Extracted entries Start Marker

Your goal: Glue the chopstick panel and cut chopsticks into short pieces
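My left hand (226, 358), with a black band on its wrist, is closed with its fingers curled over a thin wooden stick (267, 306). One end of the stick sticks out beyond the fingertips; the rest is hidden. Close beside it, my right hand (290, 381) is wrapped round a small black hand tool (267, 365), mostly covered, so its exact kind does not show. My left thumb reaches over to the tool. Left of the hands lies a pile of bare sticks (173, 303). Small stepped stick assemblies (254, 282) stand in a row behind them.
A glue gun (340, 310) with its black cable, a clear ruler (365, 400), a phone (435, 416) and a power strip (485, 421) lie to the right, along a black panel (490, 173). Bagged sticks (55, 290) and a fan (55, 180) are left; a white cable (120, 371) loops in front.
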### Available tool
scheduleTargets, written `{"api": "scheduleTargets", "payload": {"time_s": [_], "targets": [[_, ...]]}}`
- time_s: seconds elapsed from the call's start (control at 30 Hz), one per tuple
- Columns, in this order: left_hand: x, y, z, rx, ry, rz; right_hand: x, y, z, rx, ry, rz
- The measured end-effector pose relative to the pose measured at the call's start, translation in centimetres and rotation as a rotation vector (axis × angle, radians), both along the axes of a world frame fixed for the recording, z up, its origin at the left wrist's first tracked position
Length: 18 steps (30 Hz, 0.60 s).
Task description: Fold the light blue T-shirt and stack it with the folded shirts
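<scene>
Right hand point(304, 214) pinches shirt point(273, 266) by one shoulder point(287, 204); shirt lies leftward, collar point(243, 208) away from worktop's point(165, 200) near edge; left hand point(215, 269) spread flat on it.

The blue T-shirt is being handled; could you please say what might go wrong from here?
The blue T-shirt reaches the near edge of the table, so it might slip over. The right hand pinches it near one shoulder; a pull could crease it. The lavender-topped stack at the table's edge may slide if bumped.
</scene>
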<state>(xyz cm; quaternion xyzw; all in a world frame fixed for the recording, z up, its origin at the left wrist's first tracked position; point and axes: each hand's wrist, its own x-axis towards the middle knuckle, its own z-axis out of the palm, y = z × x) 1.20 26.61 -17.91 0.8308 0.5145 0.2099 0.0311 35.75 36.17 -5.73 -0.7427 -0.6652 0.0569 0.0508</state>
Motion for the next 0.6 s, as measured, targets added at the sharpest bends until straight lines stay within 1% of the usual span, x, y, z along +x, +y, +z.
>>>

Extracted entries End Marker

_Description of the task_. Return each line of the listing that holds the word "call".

_Task output_.
- time_s: seconds elapsed from the call's start (control at 30 Hz), one per tuple
- The measured end-effector pose relative to the pose measured at the call's start, translation in centimetres and rotation as a rotation vector (axis × angle, radians), both along the axes of a world frame fixed for the recording, z up, its origin at the left wrist's first tracked position

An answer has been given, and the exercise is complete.